◆ Goal of the exercise
An exact copy of the data is needed, but without any of its images.

· · · · ·

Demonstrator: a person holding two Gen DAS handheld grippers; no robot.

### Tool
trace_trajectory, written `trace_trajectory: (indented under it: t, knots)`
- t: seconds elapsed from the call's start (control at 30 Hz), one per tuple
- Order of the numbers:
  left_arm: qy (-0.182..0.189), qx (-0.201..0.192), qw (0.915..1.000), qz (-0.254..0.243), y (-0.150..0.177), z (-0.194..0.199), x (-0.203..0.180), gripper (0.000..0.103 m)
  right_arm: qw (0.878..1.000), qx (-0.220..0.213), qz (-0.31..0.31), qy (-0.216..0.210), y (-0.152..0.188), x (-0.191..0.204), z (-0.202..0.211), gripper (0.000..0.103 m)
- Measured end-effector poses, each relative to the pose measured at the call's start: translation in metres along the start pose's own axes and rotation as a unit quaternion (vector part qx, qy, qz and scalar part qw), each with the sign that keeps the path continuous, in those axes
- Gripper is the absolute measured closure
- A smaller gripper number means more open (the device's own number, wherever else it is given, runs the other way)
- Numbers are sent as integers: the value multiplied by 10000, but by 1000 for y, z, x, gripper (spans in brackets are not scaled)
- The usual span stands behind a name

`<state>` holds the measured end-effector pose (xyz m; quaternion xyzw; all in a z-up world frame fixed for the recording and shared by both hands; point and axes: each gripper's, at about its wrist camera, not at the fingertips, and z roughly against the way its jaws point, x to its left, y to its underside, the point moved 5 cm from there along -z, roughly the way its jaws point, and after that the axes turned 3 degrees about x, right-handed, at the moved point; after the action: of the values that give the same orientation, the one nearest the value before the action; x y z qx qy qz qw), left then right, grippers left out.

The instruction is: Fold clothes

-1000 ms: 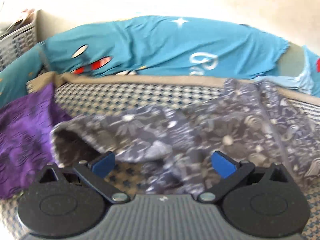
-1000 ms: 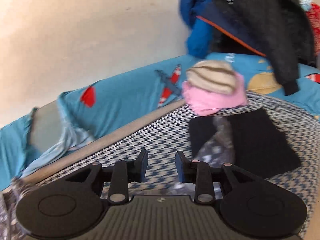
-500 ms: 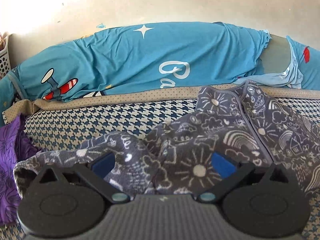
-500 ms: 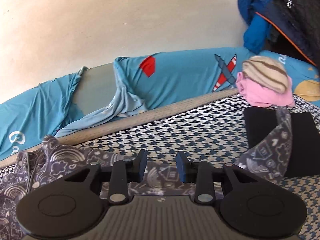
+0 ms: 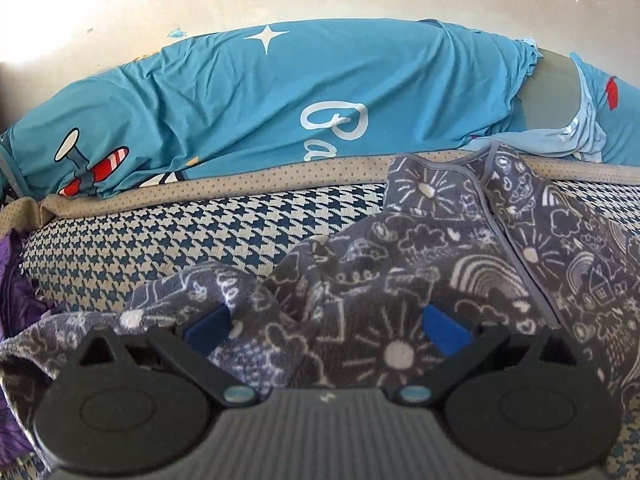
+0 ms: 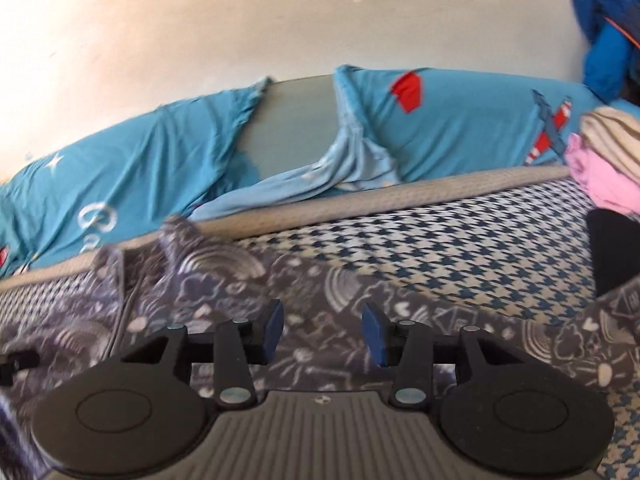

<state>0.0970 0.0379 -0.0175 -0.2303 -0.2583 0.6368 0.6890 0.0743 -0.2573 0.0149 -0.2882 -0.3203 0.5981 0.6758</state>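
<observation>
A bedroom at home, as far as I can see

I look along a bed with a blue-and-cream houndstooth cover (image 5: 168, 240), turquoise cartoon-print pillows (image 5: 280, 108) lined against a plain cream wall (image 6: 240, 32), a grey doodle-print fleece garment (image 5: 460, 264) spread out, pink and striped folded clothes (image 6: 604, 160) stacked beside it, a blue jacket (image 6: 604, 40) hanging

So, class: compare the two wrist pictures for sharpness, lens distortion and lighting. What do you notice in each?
Left wrist view: sharp; the doodle-print garment reads crisply, the beige mattress edge bows from fisheye distortion, and glare whitens the wall's left side. Right wrist view: softer; the same garment is smeared by motion blur, the gripper stays sharp, light is even.
</observation>
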Motion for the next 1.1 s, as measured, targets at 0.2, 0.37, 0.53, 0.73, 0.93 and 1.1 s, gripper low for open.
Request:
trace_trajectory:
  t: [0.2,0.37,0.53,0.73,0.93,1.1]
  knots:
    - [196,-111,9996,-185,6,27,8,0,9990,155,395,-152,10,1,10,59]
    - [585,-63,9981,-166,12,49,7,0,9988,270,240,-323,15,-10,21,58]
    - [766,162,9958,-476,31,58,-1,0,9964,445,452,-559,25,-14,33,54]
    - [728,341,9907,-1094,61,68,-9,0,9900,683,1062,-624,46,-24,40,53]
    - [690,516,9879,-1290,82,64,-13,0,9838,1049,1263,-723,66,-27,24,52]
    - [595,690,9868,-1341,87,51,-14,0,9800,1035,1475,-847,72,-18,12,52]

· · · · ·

◆ Output for this exercise
Demonstrator: a person holding two Gen DAS handheld grippers; no robot.

### Tool
trace_trajectory, written `trace_trajectory: (indented under it: t, knots)`
- t: seconds elapsed from the call's start (control at 30 Hz), one per tuple
- Order of the numbers:
  left_arm: qy (-0.182..0.189), qx (-0.201..0.192), qw (0.915..1.000), qz (-0.254..0.243), y (-0.150..0.177), z (-0.194..0.199), x (-0.203..0.180), gripper (0.000..0.103 m)
  right_arm: qw (0.878..1.000), qx (-0.220..0.213), qz (-0.31..0.31), qy (-0.216..0.210), y (-0.152..0.188), x (-0.191..0.204), z (-0.202..0.211), gripper (0.000..0.103 m)
- Measured end-effector poses, each relative to the pose measured at the call's start: translation in metres along the start pose's own axes and rotation as a unit quaternion (vector part qx, qy, qz and scalar part qw), each with the sign that keeps the path continuous, in those axes
- Gripper is the absolute measured closure
- A smaller gripper number means more open (the device's own number, wherever else it is given, runs the other way)
- Numbers are sent as integers: the value multiplied by 10000, but by 1000 for y, z, x, gripper (spans in brackets are not scaled)
- The usual span stands behind a name

`<state>` holds the measured end-effector pose (xyz m; quaternion xyzw; all in a z-up world frame fixed for the recording and shared by both hands; point and axes: each gripper's, at about its wrist camera, not at the fingertips, and z roughly against the way its jaws point, x to its left, y to its underside, the point moved 5 cm from there along -z, roughly the way its jaws point, and after that the axes turned 3 degrees about x, right-handed, at the moved point; after the action: of the values that give the same orientation, the one nearest the value before the action; x y z qx qy qz qw), left then right, grippers left out.

The instruction is: Fold clothes

-1000 ms: 
-1000 ms: 
-500 ms: 
-500 ms: 
+0 ms: 
+0 ms: 

<state>0.0970 0.0379 -0.0175 -0.2303 -0.2583 0.6368 0.6890 0.0743 -0.2573 0.0149 -0.2882 -0.3203 0.5981 0.6758</state>
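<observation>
A bedroom at home, as far as I can see

I look along a bed with a blue-and-cream houndstooth cover (image 5: 168, 240), turquoise cartoon-print pillows (image 5: 280, 108) lined against a plain cream wall (image 6: 240, 32), a grey doodle-print fleece garment (image 5: 460, 264) spread out, pink and striped folded clothes (image 6: 604, 160) stacked beside it, a blue jacket (image 6: 604, 40) hanging

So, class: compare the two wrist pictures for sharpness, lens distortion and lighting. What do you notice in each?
Left wrist view: sharp; the doodle-print garment reads crisply, the beige mattress edge bows from fisheye distortion, and glare whitens the wall's left side. Right wrist view: softer; the same garment is smeared by motion blur, the gripper stays sharp, light is even.
</observation>
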Motion for the next 1.1 s, as measured, targets at 0.2, 0.37, 0.53, 0.73, 0.93 and 1.1 s, gripper low for open.
Request:
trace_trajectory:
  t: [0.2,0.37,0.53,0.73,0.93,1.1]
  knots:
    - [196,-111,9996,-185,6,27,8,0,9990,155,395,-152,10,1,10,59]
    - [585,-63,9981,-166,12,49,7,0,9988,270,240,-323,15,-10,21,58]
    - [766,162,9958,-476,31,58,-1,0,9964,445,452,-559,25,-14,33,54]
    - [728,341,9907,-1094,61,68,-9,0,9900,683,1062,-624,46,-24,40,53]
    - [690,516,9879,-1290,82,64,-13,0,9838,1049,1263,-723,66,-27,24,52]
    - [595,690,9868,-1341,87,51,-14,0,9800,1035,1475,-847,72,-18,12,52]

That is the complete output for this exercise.